This series does have a bit of an introduction in terms of its rationale. See the posts Computing and Crucible Eras and Keeping People in Computing if you’re curious. That said, those two posts are not required reading at all for this series.

## Getting Through the Barrier

Soumith Chintala, the co-creator of the PyTorch framework, made a good point about the challenge of learning artificial intelligence when he said “you slowly feel yourself getting closer to a giant barrier.” Soumith further says:

This is when you wish you had a mentor or a friend that you could talk to. Someone who was in your shoes before, who knows the tooling and the math — someone who could guide you through the best research, state-of-the-art techniques, and advanced engineering, and make it comically simple.

Yes, entirely, I agree. That’s part of what my blog posts are attempting to be. I would hesitate to say mentor when applied to me but I would not hesitate at all to say friend and hesitate even less to say I’ve likely been in the same shoes. I too reached that barrier that Soumith talks about and struggled mightily with it. I still do. My entire machine learning series was all about that struggle. The same, in some ways, applied to my more limited data science series. My AI Testing series was me finally finding some confidence to speak more broadly.

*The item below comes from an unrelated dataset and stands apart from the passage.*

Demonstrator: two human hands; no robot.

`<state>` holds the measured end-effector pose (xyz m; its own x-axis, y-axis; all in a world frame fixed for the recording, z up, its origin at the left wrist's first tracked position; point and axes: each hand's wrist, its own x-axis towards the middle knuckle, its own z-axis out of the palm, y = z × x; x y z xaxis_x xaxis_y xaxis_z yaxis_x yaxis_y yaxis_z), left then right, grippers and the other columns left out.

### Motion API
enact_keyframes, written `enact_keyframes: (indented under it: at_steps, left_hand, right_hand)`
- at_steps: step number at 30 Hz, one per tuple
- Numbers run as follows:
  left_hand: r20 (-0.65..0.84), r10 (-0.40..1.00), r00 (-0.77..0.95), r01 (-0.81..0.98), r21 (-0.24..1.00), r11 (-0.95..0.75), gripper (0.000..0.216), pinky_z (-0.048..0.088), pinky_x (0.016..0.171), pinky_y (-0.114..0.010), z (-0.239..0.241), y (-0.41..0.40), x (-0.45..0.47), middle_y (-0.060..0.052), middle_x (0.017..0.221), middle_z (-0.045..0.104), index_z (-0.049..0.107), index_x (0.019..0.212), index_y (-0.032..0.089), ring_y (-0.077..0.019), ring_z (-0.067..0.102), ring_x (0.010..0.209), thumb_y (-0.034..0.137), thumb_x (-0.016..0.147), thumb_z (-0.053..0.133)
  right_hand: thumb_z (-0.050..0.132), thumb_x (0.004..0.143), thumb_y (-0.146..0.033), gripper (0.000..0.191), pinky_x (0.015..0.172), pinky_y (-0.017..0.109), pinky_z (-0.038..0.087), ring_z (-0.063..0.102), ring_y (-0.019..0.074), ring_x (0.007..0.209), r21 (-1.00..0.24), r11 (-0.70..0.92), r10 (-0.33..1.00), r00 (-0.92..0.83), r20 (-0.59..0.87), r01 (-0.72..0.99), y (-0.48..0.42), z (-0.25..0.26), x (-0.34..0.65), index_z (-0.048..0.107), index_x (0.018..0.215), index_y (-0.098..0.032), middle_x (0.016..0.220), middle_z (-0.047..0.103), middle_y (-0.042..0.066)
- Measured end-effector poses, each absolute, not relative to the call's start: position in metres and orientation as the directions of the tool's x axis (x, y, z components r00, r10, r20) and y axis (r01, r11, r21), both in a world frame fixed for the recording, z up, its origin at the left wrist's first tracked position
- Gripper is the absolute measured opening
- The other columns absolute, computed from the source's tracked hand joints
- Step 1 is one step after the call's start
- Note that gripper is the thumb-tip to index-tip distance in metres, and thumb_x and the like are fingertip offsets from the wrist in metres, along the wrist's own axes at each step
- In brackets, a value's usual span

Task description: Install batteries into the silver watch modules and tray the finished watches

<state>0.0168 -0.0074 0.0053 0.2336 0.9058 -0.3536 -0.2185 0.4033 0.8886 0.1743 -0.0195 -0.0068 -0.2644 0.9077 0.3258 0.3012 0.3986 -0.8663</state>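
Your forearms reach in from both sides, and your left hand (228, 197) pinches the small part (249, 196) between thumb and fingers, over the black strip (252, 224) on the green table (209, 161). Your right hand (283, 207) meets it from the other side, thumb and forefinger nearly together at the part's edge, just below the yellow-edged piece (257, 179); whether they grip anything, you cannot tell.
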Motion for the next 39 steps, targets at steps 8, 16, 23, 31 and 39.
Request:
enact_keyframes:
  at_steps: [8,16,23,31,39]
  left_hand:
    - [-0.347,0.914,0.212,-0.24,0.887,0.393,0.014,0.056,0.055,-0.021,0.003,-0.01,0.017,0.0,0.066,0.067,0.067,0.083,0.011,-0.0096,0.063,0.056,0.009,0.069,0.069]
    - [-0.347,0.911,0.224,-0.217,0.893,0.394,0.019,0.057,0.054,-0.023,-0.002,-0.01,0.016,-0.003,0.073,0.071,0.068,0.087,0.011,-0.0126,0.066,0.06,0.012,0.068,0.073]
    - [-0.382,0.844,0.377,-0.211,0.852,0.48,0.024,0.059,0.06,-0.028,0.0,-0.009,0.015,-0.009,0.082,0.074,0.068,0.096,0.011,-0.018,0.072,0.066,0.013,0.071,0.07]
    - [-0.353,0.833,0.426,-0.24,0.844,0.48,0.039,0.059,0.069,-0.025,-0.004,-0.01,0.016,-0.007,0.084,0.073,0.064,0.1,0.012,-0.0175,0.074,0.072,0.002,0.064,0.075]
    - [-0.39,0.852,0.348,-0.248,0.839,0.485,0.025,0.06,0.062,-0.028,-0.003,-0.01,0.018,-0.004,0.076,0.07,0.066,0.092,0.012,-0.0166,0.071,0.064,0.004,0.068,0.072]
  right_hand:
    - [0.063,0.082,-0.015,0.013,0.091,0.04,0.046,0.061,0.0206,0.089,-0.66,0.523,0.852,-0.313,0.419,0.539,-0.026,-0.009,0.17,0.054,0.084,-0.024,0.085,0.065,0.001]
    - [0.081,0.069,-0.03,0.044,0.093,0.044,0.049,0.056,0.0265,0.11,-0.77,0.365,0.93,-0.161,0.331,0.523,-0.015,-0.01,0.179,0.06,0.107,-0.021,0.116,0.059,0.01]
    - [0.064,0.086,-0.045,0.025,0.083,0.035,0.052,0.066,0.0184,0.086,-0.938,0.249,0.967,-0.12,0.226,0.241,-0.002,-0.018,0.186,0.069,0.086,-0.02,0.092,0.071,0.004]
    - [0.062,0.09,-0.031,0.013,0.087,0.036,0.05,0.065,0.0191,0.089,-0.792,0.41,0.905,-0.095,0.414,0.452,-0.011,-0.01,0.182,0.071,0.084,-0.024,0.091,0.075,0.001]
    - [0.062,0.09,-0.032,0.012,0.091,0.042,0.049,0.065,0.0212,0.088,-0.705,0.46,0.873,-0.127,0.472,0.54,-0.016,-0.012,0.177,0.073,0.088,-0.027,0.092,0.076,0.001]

I’m not sure which author — Jeremy Howard or Sylvain Gugger — specifically had the thought but in their book *Deep Learning for Coders with fastai and PyTorch: AI Applications Without a PhD*, one of them states the following:

The hardest part of deep learning is artisanal: how do you know if you’ve got enough data, whether it is in the right format, if your model is training properly, and, if it’s not, what you should do about it? That is why we believe in learning by doing. … The key is to just code and try to solve problems: the theory can come later, when you have context and motivation.

Theory later as context and motivation kick in. That was a key element for me that I had to realize early but had not articulated. Yet there’s a healthy balance here. There’s an interplay of theory and practice that I find is needed. The problem I found is that a lot of the resources out there were of two broad types.

- I found some resources were highly conceptual and mathematical. These gave me extensive mathematical explanations of what was going on so I could “understand the theory.”
- I found other resources that had intricate blocks of code. And if I could figure out how to run that code, this would apparently show me what was going on so I could “understand the practice.”

What I often came away with was understanding neither to any great extent. Hence by above-mentioned blogging. It was my way to make myself understand. I wrote those posts as if I was my audience. I figured if I couldn’t write it, I probably didn’t understand it.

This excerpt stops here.